1. Introduction: comparison with other methods.

2. Presentation of the scope of the method to include background, discussion of representative examples, safety; mechanistic information where relevant to the use of the method in synthesis; a table of examples (for selected methods); reaction schemes.

3. Representative experimental procedures.

In some cases, methods are further subdivided into variations on a method, each variation being presented according to the above format.

The coverage is not exhaustive, rather the most useful and reliable methods for the synthesis of each functional group have been selected. In some cases, methods that are recommended for limited use, or that have not yet been fully developed, are listed at the end of a section for reference. Tables and representative experimental procedures are given to illustrate the applicability of each approach.

This introduction will outline the individual product classes together with highlighted synthetic methods.

Nitrile oxides are 1,3-dipoles containing the same array of atoms in the functional group as nitrones, but at one oxidation level higher.

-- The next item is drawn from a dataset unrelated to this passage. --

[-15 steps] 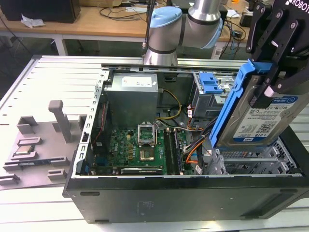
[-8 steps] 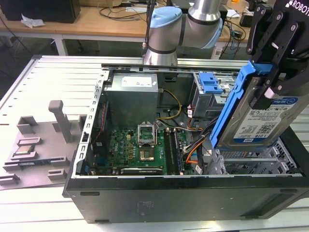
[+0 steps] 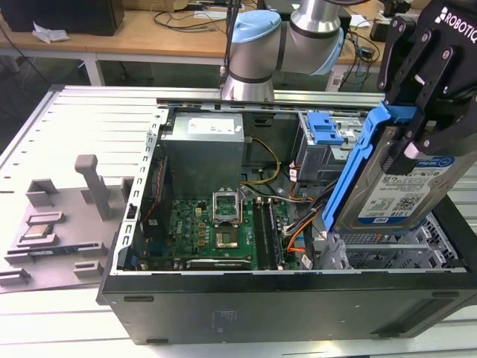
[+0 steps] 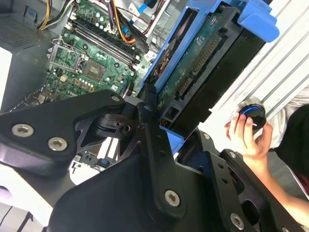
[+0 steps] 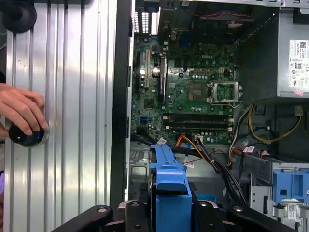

Nitrile oxides ‌2‌ are readily prepared, mainly from hydroximoyl halides ‌1‌, which are obtained through the halogenation of aldoximes with a variety of halogenating reagents[‌1‌] or by treatment of activated nitroalkanes with thionyl chloride in the presence of triethylamine (‌Scheme 1‌).[‌2‌] As they are difficult to isolate and store, nitrile oxides are normally generated in the presence of a reactive dipolarophile, giving the appropriate adduct directly; however, some nitrile oxides with bulky substituents are stable. Cycloaddition to a substituted ethene proceeds regioselectively, and the products are highly useful as precursors for a variety of other compounds and their functionality is readily unmasked. Typically, metal ion promoted cycloadditions to give dihydroisoxazoles ‌3‌ are highly useful reactions (‌Scheme 1‌). Stereospecific syntheses of dihydroisoxazoles can be achieved using effective chiral auxiliaries and metal ions. Typically, in the presence of magnesium ions the cycloaddition of nitrile oxides to allylic alcohols proceeds in a highly syn-selective manner when α-chiral dipolarophiles are used.[‌3‌]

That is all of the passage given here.